Best and Worst 529 college savings plans

Is your state's 529 college savings plan on the "best" list or the "worst"? The results can be found in Morningstar's sixth annual study of 529 plans.

"2008 was a terrible year for 529 plan investors," said Greg Brown, Morningstar mutual fund analyst and author of the study. "In recent years, the industry made strides by lowering fees, improving investment options, and closing down poorly structured plans. Last year, however, we saw too many plans that were overly aggressive with their investment strategies as students approached college, and plans that stayed loyal to strategies that just weren`t working."

Morningstar`s annual study of 529 plans focuses on several areas: the underlying funds, expenses, diversification, asset allocation, and flexibility. Morningstar evaluates the quality of the underlying investments by looking for funds with experienced managers, a history of good stewardship, and sensible strategies. Low expenses, which Morningstar has found to be among the best predictors of a mutual fund`s long-term success, are essential. Morningstar analysts look for diversification across the major asset classes as well as an allocation between stocks, bonds, and cash that is appropriate for the students' ages. Morningstar also likes to see flexibility for investors with different needs, time horizons, and levels of risk tolerance, including age-based options with differing levels of risk and fixed-allocation offerings in which the level of stocks, bonds, and cash do not change over time.

Best 529 College Savings Plans

Name, Program Manager
Ohio CollegeAdvantage, Ohio Tuition Trust Authority
Utah Educational Savings Plan Trust, UESP Trust
Indiana CollegeChoice 529 Direct Savings Plan, Upromise Investments, Inc.
Virginia Education Savings Trust, Virginia College Savings Plan Board
Virginia CollegeAmerica 529 Savings Plan*, American Funds

*Broker-sold

 

Worst 529 College Savings Plans

Name, Program Manager

Ohio Putnam CollegeAdvantage*, Putnam
Nebraska AIM College Savings Plan*, Union Bank and Trust Company
Nebraska State Farm College Savings Plan*, OppenheimerFunds
New Jersey Best 529 College Savings Plan, Franklin Templeton
Montana Pacific Life Funds 529 College Savings Plan, Pacific Life Funds

*Broker-sold

Virginia's two plans, Education Savings Trust and CollegeAmerica, have now earned spots on the Best list two years in a row. Virginia Education Savings Trust is managed by the state of Virginia, rather than a fund company, which gives the plan the freedom to choose among different fund families. The fund also offers a mix of index and actively managed age-based portfolios, as well as healthy state tax breaks and low costs. Virginia CollegeAmerica returns to the Best list with its lineup of high-quality American Fund funds with broad asset class exposure and low fees.

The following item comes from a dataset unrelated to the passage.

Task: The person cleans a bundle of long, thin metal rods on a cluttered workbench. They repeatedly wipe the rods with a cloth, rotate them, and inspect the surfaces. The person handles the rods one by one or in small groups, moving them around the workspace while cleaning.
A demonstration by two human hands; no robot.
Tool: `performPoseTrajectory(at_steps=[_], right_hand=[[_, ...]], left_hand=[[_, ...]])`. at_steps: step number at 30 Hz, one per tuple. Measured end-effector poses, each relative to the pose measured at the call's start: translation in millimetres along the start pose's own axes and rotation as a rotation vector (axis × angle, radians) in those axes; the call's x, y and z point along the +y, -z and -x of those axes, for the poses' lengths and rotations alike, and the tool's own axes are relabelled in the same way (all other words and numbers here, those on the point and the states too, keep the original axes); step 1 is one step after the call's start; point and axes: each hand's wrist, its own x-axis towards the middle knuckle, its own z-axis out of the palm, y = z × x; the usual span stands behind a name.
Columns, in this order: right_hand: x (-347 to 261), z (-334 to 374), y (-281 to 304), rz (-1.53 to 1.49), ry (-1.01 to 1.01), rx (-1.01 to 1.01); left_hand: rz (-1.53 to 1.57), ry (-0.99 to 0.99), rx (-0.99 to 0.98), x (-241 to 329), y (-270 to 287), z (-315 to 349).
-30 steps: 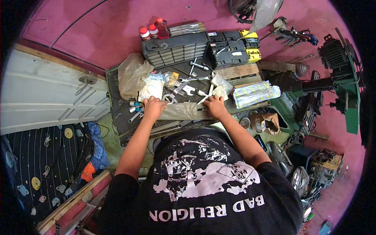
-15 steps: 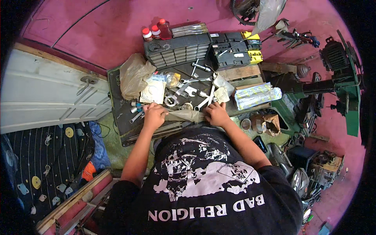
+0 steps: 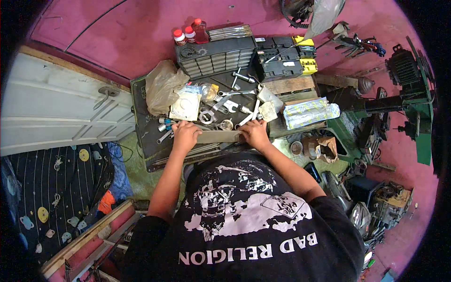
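Between my two hands, near the front edge of the workbench, stretches a flat grey-brown strip (image 3: 218,137) that looks like thin plastic. My left hand (image 3: 186,136) grips its left end with the fingers closed. At the other end, my right hand (image 3: 255,135) pinches it. Just beyond lie a large ring-ended wrench (image 3: 206,116), several combination spanners (image 3: 237,93) and a small round part (image 3: 226,125). Blue-banded sockets (image 3: 165,124) rest beside my left hand. A pale square packet (image 3: 268,111) lies beyond my right hand.
A drawer cabinet (image 3: 216,62) and black-and-yellow cases (image 3: 282,61) stand at the back of the bench. A crumpled plastic bag (image 3: 162,89) sits at the left, a silvery wrapped package (image 3: 310,113) at the right. A green drill press (image 3: 418,103) stands far right, beside the pink wall.
The strip was crumpled and bunched at its right end; now it is flat and taut between my hands. My right hand has shifted slightly left.
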Motion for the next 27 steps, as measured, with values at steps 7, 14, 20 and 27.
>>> performPoseTrajectory(at_steps=[7,14,20,27], right_hand=[[37.0,34.7,19.6,0.056,-0.329,0.035],[26.8,74.6,23.2,0.16,-0.34,-0.215],[22.8,66.6,14.2,0.168,-0.441,-0.264],[29.2,69.8,11.7,0.181,-0.473,-0.203]], left_hand=[[0.066,0.155,0.204,-17.9,-4.5,28.1],[-0.011,0.305,0.038,-47.1,-9.0,84.6],[-0.104,0.189,-0.243,-31.4,-2.0,75.3],[-0.117,0.098,-0.157,-52.8,-25.2,61.7]])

Ohio's two plans are at opposite ends of the spectrum—its direct-sold CollegeAdvantage plan is on the Best list because of its sensible age-based options, active and index strategies, low fees, and generous tax deductions for in-state residents. Like Virginia's Education Savings Trust, the state of Ohio manages CollegeAdvantage, giving it the flexibility to create a lineup of offerings from numerous fund families. Ohio`s other plan, Putnam CollegeAdvantage, appears on the Worst list for the second year in a row. Despite lowering fees and adding non-Putnam funds to its lineup during the past year, it still relies heavily on Putnam funds, which have been hampered for several years by high manager and executive turnover and poor performance.

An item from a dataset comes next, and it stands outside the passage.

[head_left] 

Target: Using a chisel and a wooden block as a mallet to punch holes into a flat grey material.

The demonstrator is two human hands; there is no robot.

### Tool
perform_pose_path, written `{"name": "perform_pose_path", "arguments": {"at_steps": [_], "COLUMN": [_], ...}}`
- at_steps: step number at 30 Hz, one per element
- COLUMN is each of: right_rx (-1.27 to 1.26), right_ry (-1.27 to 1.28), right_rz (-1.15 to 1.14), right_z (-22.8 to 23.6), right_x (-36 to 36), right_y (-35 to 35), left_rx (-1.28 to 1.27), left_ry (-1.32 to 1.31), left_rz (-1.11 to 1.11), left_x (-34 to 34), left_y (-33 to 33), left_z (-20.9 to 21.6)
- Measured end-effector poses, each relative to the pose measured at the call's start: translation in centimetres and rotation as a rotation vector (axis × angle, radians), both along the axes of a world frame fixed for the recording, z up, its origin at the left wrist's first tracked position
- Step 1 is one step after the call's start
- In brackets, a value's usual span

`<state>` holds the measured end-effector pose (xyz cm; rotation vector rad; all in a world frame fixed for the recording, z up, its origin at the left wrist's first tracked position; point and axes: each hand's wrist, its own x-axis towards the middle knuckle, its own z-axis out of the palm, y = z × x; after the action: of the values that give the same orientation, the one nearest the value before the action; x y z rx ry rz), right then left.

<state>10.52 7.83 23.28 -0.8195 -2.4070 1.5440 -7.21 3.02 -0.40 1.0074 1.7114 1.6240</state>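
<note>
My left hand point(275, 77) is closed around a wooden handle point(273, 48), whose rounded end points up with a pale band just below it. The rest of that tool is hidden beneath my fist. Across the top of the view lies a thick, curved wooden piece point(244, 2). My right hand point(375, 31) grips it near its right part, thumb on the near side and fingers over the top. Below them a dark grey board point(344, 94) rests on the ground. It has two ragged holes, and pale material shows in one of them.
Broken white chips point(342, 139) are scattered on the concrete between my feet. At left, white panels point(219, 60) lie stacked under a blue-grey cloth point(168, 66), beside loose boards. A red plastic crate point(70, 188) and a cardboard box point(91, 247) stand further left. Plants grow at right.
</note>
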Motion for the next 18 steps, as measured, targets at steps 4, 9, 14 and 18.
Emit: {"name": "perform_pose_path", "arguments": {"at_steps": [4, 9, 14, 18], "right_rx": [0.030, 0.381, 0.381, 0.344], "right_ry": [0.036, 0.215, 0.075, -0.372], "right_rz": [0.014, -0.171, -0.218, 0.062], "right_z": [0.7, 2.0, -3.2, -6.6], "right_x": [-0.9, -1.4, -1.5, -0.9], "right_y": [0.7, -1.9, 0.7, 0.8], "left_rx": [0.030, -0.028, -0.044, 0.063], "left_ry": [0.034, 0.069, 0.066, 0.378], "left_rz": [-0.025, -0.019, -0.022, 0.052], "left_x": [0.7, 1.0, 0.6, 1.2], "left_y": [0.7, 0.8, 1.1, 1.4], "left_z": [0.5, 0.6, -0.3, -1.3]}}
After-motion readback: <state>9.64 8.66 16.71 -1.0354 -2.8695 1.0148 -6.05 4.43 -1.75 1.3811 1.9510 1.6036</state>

Longtime Morningstar favorite Utah Educational Savings Plan Trust returns to the Best list for its low costs, strong lineup of Vanguard index funds, and the flexibility offered by five age-based options that allow investors to invest according to their risk tolerance. Indiana CollegeChoice 529 Direct Savings Plan debuts on the Best list with strong underlying funds, broad asset class exposure, prudent age-based portfolios, and customization options.

Two Nebraska 529 plans appear on the Worst list this year. Nebraska AIM College Savings Plan makes its fourth appearance in a row as a result of its high fees and lack of fund options. Nebraska State Farm College Savings Plan joins the Worst list not only because plan administrators chose precisely the wrong time to invest heavily in Oppenheimer bond funds, but also because the state still hasn’t done anything to address the problem.

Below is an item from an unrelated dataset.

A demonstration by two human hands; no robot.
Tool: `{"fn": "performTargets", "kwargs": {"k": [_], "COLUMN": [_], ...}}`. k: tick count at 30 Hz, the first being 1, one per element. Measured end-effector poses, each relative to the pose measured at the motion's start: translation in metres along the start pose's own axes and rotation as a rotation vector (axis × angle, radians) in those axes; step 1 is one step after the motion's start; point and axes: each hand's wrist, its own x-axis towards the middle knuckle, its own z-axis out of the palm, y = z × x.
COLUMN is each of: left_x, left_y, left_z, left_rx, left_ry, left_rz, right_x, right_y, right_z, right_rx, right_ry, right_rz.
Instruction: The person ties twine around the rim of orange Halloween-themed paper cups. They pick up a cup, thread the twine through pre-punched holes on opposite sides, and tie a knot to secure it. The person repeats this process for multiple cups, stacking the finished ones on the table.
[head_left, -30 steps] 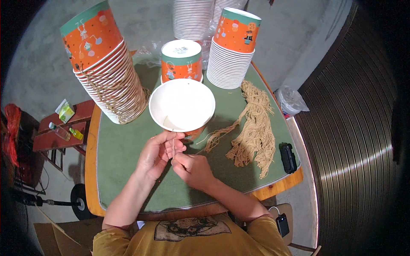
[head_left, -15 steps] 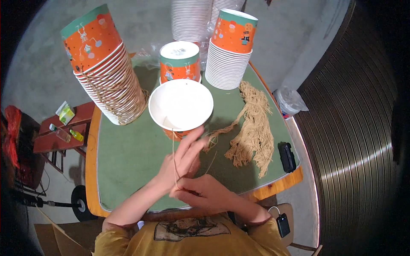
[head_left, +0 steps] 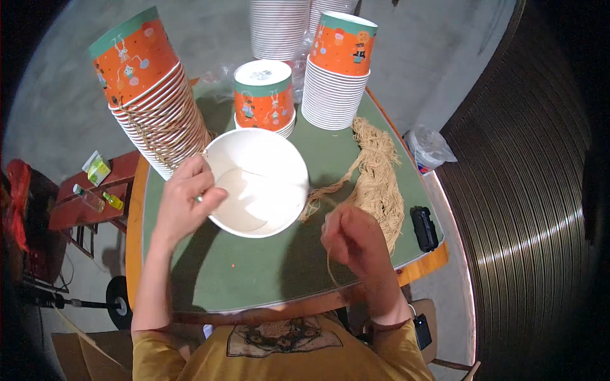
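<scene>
A white-lined paper bucket (head_left: 257, 181) tips its open mouth toward me at the middle of the table. My left hand (head_left: 187, 200) is closed at its left rim, thumb over the opening and curled fingers outside. A bit of twine shows on the rim just above those fingers. To the right of the bucket, my right hand (head_left: 357, 240) is closed and slightly blurred, with a thin strand of twine (head_left: 332, 272) curving down from it. Beside that hand lies a thick tan bundle of twine (head_left: 378, 174), some strands trailing toward the bucket.
On the left leans a tall stack of orange-and-green paper buckets (head_left: 136, 70) with twine on their rims. Upside-down buckets (head_left: 264, 101) and another stack (head_left: 337, 92) stand behind. A black case (head_left: 424, 228) lies at the right edge of the green-covered table (head_left: 254, 279).
My hands have separated from near the table's front: the left went up to the bucket's left rim, the right moved right with twine. The bucket now tilts more toward me.
</scene>
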Motion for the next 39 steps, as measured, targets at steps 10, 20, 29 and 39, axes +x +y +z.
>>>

New Jersey Best 529 College Savings Plan is on the Worst list for several reasons, chief among them an overly aggressive age-based option that doesn’t adjust enough for students nearing college. High fees cement the plan's place on the Worst list. Montana Pacific Life Funds 529 College Savings Plan rounds out the Worst list with expensive but average underlying funds and no age-based options.

"Investors should carefully examine their options before choosing a 529 plan. For example, states usually offer tax deductions for in-state residents, but the value of that tax incentive might be outweighed by other factors. The in-state plan might have high expenses, or a poorly constructed portfolio," Brown said. "The broad disparity of 529 plan performance in 2008 illustrates how important it is for investors to do their homework before choosing a plan."

Monday
27Apr

Actively managed mutual funds underperform -- again

A vast majority of actively managed mutual funds have underperformed the benchmark index of domestic stocks: the S&P 500.

Again.

Over the five year market cycle from 2004 to 2008, the S&P 500 outperformed 71.9% of actively managed large cap funds, the S&P MidCap 400 outperformed 75.9% of mid cap funds, and the S&P SmallCap 600 outperformed 85.5% of small cap funds. These results are similar to that of the previous five year cycle from 1999 to 2003, according to just-released results from the Standard & Poor’s Index Versus Active Fund Scorecard (SPIVA).

"The belief that bear markets strongly favor active management is a myth," says Srikant Dash, Global Head of Research & Design at Standard & Poor’s. "A majority of active funds in each of the nine domestic equity style boxes were outperformed by indices during the down markets of 2008. The bear market of 2000 to 2002 showed similar outcomes."

SPIVA results show similar results for international equity and fixed income funds. Benchmark indices outperformed a majority of actively managed fixed income funds in all categories over a five-year horizon. Five year benchmark relative shortfall ranged from 2-3% per annum for municipal bond funds to 1-5% per annum for investment grade bond funds. Among international equity funds, indices outperformed a majority of actively managed non-U.S. equity funds over the past five years in the four categories studied, including emerging market funds.

Tuesday
21Apr

Taking stock of company stock in your 401(k)

Since we last spoke about 401(k) plans, many of you have been raising your hands with questions and comments. Let’s get to a couple of those now.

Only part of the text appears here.